Jansen Ear Curette — Simple Mastoidectomy
Albert Jansen, professor of otology at the Charité in Berlin and pupil of Hermann Schwartze, codified the technique of simple cortical mastoidectomy at the turn of the twentieth century — the operation for acute mastoiditis when antibiotics had not yet been invented and the alternative was intracranial extension and death. The Jansen ear curette is the bone-curette with which the cortex of the mastoid was opened in his day, removing the cortical bone to expose the air-cell system and drain the pus that had accumulated in obstructed cells.

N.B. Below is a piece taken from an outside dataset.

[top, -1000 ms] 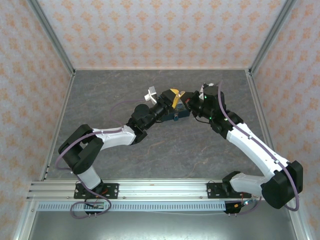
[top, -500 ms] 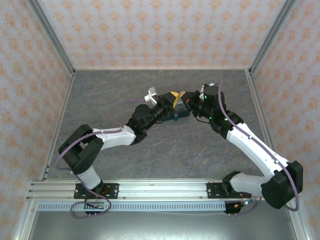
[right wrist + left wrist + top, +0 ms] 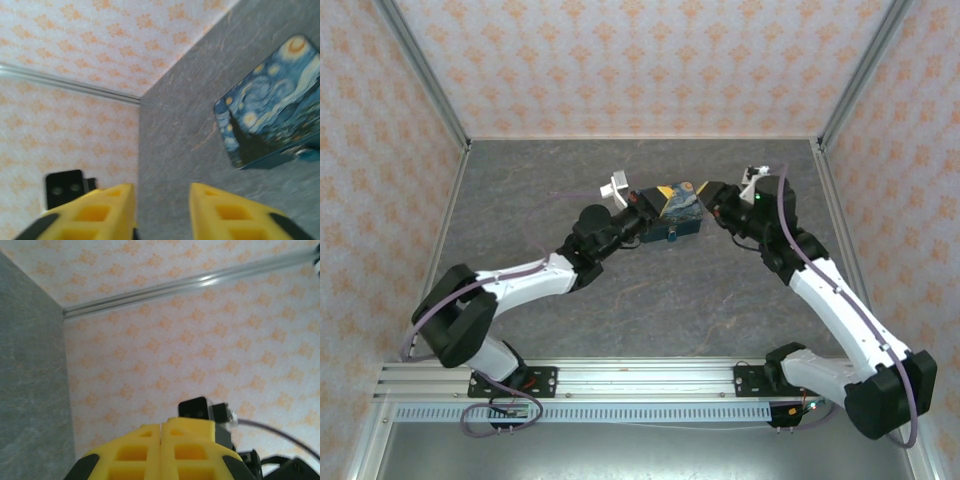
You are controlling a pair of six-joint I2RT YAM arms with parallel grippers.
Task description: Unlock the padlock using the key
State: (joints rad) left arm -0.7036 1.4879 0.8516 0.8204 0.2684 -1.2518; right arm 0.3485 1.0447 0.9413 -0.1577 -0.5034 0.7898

The pre-antibiotic indication
Acute mastoiditis was a common cause of death in children before antibiotics; Jansen’s mastoidectomy reduced the mortality from acute otitis media with mastoid extension from 30% to under 5% in the populations where his technique was adopted. The curette was the workhorse instrument for the cortical bone removal — under headlight illumination with the patient under chloroform anaesthesia, the operator curetted bone from the cortex toward the antrum until pus was reached and free drainage established.
Modern survival
Modern mastoidectomy uses the high-speed drill rather than the hand curette, but the Jansen instrument remains in teaching trays at European otology departments and is the right tool for resource-limited settings where drill failure or absence is a real constraint.